Une baie magnifique dans la Méditerranée, une cloche sonne le tocsin. Travelling arrière. Sur la plage, des pêcheurs et dans un filet, une main d’homme et une main de femme. Emmêlés. Morts, évidemment.
Ainsi commence le début magique de Pandora, un autre classique passé entre les mailles du filet de CineFast. L’histoire de Pandora (divine Ava Gardner) entourée de prétendants sybarites qu’elle rejette les uns après les autres, jusqu’à rencontrer le mystérieux Hendrick Van der Zee (James Mason), un hollandais dont le bateau mouille, solitaire, dans la baie. Albert Lewin, réalisateur quasi inconnu et auteur d’une poignée de films, relie ça sans barguigner, dès les premières scènes, à la légende du Hollandais Volant, le marin maudit.
Il n’a pas besoin des astuces scénaristiques habituelles, ce film, car il est tout simplement magique. Pas seulement grâce à Jack Cardiff, le grand chef op’ de Michael Powell, pas seulement par l’intensité érotique d’Ava Gardner. Non, Pandora est un sort en lui-même, jeté sur le spectateur ; il n’en échappera que 122 minutes plus tard.

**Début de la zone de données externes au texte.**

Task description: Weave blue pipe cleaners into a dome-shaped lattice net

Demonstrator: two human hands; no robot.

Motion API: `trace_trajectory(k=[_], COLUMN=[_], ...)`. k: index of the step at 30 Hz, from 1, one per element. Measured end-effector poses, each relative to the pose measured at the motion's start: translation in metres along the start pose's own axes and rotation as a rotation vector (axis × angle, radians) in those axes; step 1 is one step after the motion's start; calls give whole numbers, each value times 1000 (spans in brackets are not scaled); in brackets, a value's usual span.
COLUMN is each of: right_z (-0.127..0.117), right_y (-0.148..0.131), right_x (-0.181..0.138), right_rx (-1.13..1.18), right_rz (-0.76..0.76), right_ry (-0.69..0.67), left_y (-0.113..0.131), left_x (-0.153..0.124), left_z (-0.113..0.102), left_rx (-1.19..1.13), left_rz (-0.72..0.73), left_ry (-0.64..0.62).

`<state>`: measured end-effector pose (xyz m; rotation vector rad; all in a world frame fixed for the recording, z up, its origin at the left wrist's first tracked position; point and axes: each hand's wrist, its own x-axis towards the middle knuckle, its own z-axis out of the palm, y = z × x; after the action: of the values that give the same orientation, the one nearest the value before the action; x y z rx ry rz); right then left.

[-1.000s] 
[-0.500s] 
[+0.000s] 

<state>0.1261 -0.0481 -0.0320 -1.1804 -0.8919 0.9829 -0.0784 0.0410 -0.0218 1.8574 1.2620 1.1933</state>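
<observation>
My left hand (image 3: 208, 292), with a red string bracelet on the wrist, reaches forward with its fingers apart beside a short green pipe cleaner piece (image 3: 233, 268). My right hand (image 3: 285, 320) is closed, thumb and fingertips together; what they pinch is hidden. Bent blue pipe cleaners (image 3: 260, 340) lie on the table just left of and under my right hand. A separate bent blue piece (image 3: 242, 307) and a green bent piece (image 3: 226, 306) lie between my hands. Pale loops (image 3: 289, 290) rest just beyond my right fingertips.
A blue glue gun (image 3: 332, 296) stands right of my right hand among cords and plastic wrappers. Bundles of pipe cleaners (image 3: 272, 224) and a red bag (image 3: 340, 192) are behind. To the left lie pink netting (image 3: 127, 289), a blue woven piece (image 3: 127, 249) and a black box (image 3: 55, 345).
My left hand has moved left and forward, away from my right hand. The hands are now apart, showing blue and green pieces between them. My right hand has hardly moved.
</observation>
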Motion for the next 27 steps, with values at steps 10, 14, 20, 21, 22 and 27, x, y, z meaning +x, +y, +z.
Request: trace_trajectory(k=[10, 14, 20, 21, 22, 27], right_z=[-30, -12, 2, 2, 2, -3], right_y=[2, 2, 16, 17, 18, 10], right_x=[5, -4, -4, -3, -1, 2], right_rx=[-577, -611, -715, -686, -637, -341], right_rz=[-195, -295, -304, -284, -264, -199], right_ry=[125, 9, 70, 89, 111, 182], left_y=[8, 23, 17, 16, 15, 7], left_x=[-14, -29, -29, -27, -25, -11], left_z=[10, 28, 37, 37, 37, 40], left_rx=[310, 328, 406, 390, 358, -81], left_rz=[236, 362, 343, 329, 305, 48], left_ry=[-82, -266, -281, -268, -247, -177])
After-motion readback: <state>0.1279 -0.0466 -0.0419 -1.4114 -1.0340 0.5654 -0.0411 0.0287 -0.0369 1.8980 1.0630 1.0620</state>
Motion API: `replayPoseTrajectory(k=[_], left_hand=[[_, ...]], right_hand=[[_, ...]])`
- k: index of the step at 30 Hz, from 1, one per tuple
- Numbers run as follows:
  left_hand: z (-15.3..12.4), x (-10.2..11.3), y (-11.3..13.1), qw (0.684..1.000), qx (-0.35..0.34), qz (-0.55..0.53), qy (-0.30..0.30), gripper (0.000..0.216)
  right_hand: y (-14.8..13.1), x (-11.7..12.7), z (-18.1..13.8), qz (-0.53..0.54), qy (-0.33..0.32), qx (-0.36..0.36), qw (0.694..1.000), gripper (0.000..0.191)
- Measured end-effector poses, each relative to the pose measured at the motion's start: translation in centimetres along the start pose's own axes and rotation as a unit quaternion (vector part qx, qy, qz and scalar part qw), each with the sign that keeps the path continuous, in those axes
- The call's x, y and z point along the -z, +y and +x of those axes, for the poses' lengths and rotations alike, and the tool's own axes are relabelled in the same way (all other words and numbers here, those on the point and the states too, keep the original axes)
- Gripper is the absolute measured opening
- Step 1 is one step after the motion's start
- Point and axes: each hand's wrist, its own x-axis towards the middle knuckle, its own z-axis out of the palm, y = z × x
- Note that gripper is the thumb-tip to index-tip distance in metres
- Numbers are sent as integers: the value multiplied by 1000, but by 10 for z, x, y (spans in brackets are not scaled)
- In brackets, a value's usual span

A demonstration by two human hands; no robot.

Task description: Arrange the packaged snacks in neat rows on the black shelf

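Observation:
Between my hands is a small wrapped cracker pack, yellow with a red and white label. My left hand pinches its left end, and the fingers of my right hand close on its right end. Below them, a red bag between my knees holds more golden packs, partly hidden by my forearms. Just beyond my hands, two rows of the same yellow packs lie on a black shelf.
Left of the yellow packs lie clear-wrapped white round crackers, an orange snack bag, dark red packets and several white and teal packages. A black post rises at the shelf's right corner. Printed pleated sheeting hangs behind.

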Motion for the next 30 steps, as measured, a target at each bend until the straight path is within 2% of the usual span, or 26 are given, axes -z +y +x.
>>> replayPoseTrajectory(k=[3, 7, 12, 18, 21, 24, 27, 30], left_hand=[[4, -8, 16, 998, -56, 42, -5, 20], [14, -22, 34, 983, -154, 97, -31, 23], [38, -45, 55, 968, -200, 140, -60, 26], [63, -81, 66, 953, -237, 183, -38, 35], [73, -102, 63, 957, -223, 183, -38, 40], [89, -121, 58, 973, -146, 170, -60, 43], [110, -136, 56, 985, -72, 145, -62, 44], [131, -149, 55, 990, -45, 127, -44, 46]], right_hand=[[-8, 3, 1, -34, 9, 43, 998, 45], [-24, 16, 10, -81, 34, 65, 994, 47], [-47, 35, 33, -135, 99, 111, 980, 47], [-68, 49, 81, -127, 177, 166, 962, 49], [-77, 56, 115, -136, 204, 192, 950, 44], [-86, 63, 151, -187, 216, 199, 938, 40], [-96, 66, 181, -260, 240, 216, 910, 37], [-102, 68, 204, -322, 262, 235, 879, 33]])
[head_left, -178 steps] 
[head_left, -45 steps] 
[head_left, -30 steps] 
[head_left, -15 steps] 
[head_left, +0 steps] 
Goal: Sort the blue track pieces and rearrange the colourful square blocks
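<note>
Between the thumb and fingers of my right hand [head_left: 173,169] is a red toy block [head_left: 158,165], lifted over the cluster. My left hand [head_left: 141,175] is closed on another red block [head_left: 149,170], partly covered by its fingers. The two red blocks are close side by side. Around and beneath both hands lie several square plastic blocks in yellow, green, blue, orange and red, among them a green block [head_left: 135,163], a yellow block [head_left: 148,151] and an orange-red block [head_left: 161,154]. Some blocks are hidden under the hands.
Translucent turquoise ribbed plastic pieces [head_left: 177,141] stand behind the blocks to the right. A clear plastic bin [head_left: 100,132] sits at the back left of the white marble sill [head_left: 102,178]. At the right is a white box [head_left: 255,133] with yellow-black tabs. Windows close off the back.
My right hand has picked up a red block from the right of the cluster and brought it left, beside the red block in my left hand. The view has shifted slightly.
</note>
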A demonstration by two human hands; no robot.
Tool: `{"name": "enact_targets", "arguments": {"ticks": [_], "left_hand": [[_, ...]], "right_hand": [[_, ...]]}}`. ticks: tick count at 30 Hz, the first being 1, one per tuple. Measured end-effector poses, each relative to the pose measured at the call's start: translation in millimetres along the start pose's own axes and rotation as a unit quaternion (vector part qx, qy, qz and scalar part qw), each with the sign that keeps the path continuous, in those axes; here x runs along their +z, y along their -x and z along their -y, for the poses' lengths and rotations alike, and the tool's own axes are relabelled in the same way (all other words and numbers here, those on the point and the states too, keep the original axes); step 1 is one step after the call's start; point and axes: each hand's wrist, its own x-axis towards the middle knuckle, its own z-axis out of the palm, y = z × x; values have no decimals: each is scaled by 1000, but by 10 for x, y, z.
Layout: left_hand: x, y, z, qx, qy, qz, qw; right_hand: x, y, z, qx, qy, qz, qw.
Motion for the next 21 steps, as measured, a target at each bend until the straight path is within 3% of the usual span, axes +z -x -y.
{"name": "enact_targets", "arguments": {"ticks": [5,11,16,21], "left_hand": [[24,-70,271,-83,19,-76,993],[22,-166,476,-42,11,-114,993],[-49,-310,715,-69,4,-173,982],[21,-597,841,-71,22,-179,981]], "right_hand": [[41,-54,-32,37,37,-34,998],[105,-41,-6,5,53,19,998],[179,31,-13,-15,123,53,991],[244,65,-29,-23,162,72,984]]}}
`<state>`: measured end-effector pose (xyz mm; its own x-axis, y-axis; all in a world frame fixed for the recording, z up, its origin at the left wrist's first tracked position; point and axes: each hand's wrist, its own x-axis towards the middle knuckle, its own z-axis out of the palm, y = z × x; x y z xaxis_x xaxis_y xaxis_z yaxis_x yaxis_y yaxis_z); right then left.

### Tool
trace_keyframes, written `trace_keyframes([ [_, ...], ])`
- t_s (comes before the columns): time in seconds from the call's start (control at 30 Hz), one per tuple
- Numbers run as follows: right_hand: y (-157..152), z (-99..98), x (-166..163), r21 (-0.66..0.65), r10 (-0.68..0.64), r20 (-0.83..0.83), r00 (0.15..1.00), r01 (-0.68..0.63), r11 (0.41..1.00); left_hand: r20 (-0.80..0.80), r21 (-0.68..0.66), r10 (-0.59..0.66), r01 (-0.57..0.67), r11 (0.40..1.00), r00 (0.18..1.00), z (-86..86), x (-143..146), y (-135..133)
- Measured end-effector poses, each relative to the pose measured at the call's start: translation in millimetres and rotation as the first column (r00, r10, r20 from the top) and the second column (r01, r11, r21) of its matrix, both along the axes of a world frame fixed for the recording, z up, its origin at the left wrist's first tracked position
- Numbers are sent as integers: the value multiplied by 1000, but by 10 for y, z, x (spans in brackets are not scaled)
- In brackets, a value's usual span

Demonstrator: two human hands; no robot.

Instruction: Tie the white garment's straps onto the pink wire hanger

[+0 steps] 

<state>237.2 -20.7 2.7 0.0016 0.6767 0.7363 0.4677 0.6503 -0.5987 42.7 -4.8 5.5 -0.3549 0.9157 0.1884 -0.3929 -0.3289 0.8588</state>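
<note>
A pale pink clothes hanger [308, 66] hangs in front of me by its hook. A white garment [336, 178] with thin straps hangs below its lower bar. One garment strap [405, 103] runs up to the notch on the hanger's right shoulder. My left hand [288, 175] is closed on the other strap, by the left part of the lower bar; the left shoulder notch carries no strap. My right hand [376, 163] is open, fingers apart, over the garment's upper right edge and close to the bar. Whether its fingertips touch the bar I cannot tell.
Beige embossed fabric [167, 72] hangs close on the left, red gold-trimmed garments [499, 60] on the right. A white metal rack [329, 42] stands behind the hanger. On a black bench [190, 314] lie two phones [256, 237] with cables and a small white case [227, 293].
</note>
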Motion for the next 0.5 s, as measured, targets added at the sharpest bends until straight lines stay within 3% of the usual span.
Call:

Dès le premier plan (un guardia civil filmé comme un colosse de Memnon, statue de pierre, immobile, qui encadre Geoffrey, le protecteur de Pandora, et Stephen, l’un de ses amants éconduits), le ton est donné : magique, mystérieux, surréaliste, Daliesque. Pendant deux heures, le film ne cessera d’inventer et de créer du mystère. Pandora, séductrice mais emplie d’un étrange spleen… Hendrick Van der Zee, mystérieux peintre navigateur. Une corrida, un bain de minuit… Une fête sur la plage… une course dans la montagne… Et une galerie de prétendants, alcooliques, toréadors, champion automobile…
Pandora est clairement le précurseur du cinéma des tourments des années soixante, du Passenger d’Antonioni à la Belle de Jour de Buñuel. On pense aussi à Sueurs Froides, à Mulholland Drive. Tous ces films qui partagent le qualificatif de rêve éveillé….
Y’a-t-il plus belle définition du cinéma… ?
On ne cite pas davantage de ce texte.